YANGON (Reuters) - Diplomats witnessed “huge” devastation in the Irrawaddy delta on Saturday and the toll of dead and missing from the cyclone rose above 133,000 people, making it one of the most damaging to hit Asia.
With about 2.5 million people clinging to survival in the delta, and the military government refusing to admit large-scale outside relief, disaster experts say the death toll from Cyclone Nargis which struck on May 2 could rise dramatically.
“It was useful to catch the magnitude of the devastation. It’s huge,” Bernard Delpuech, head of the European Commission Humanitarian Office in Yangon, said of the trip.
“For the recovery you can’t expect it to be six months or a year. It will take longer,” he told Reuters from Yangon, the former Rangoon.
Helicopters took some 60 to 70 diplomats split in three groups to different parts of the delta, where Nargis struck with 120 mph (190 kmh) winds and a 12-foot (3.5 metre) wall of water.
The itineraries were arranged by the Myanmar government, under fire for refusing to allow significant numbers of foreign aid workers and major international aid operations. The generals running the country say they have things in hand.
“The purpose was to show the situation was under control. Where we were they didn’t hide anything but of course they selected the places we visited,” Delpuech said.
In the last 50 years, only two Asian cyclones have exceeded Nargis in terms of human cost -- a 1970 storm that killed 500,000 people in neighbouring Bangladesh, and another that killed 143,000 in 1991, also in Bangladesh.
PLEA FOR MORE ACCESS
During the Saturday tour diplomats tried at every chance to tell the accompanying Myanmar minister that the government should provide more international aid access, Delpuech said.
He said the answer was: “Yes, they’re willing, but they don’t want the people who will create more problems”.
The insistence of the military, which has ruled unchecked for the last 46 years, on handling the bulk of aid distribution seemingly stems from fear an influx of helpful foreigners might loosen its vice-like grip on power.
Myanmar state television said on Saturday media reports were inaccurate in suggesting the government was not doing enough.
There have already been tens of millions of dollars spent and extensive aid deliveries and other efforts by the army, navy and air force, state television said.
However, near the town of Kunyangon this week columns of men, women and children stretched for miles alongside the road, begging in the mud and rain for scraps of food or clothing from the occasional passing aid vehicle.
Witnesses say many refugees are crammed into monasteries and schools, fed and watered by local volunteers and private donors who have sent in clothes, biscuits, dried noodles and rice.
Buddhist monks play a major role.
“We have distributed over 100 tonnes of rice and more than 3,000 tin roofing sheets so far. We are trying to distribute more,” said the Venerable Nyanissara, who oversees a makeshift relief centre in the town of Kunthechaung.
There, robed and shaven-headed monks receive carefully measured quotas of food for their storm-hit home villages.
Given the monks’ moral authority in the devoutly Buddhist southeast Asian nation, private donors are happy to see the men take charge of goods brought in rickety trucks and boats.
The generals have admitted aid flights to Yangon, including around four daily from staunch critic the United States.

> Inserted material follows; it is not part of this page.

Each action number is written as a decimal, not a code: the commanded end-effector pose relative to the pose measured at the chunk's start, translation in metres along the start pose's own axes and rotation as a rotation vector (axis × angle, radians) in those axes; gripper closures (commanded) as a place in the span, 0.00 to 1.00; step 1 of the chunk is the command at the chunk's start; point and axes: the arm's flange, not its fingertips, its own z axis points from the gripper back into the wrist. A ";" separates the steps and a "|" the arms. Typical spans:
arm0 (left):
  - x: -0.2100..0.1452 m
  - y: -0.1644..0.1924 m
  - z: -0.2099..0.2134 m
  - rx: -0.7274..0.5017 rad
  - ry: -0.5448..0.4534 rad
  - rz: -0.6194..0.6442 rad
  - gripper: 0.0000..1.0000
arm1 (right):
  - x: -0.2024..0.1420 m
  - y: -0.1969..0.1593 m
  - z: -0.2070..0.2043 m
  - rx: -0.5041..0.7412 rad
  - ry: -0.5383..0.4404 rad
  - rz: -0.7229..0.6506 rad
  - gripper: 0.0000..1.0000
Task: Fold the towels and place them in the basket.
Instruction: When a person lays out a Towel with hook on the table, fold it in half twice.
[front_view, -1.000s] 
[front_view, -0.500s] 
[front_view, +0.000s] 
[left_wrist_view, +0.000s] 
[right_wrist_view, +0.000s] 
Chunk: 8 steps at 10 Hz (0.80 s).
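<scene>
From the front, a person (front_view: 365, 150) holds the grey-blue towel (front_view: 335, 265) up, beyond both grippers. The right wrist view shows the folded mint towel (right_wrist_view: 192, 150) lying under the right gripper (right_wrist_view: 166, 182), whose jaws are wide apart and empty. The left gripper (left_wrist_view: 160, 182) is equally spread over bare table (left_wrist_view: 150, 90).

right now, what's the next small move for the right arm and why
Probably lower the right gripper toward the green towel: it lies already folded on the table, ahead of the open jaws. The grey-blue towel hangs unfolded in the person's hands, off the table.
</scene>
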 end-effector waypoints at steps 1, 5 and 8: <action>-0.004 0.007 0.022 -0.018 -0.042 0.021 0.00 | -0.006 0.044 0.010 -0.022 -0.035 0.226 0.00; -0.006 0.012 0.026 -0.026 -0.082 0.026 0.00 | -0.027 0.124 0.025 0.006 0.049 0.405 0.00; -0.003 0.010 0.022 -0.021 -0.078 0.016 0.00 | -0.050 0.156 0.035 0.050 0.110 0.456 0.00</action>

They have allowed in some foreign aid workers, especially from countries considered friendly. Medical teams from Thailand and India arrived on Saturday, state television said.
But aid agencies say only a fraction of needed relief gets to the inundated part of the delta, an area the size of Austria, and more lives are at risk unless the situation improves.
In a rare sign of agreement with international aid agencies, the junta on Friday night sharply raised the official toll from the disaster to 77,738 dead and 55,917 missing.
The news came on state TV, which has mainly shown footage of generals handing out food at model tented temporary villages.
People in Myanmar, formerly known as Burma, are snapping up bootleg video discs of bloated corpses, desperate refugees and ravaged villages to get a fuller picture of the situation.
“Myanmar television is useless,” said a Yangon businessman.
Given the junta’s virtual ban on foreign journalists and restrictions on aid workers, independent assessment is difficult.
As international frustration mounts, envoys fly in to try to coax the junta out of its deep distrust of the outside world.
The latest is the U.N.’s top humanitarian official, John Holmes, expected to arrive in Yangon on Sunday.
A spokeswoman said Holmes will carry a third letter from U.N. Secretary General Ban Ki-moon to junta leader Than Shwe, who has repeatedly ignored Ban’s requests for a conversation.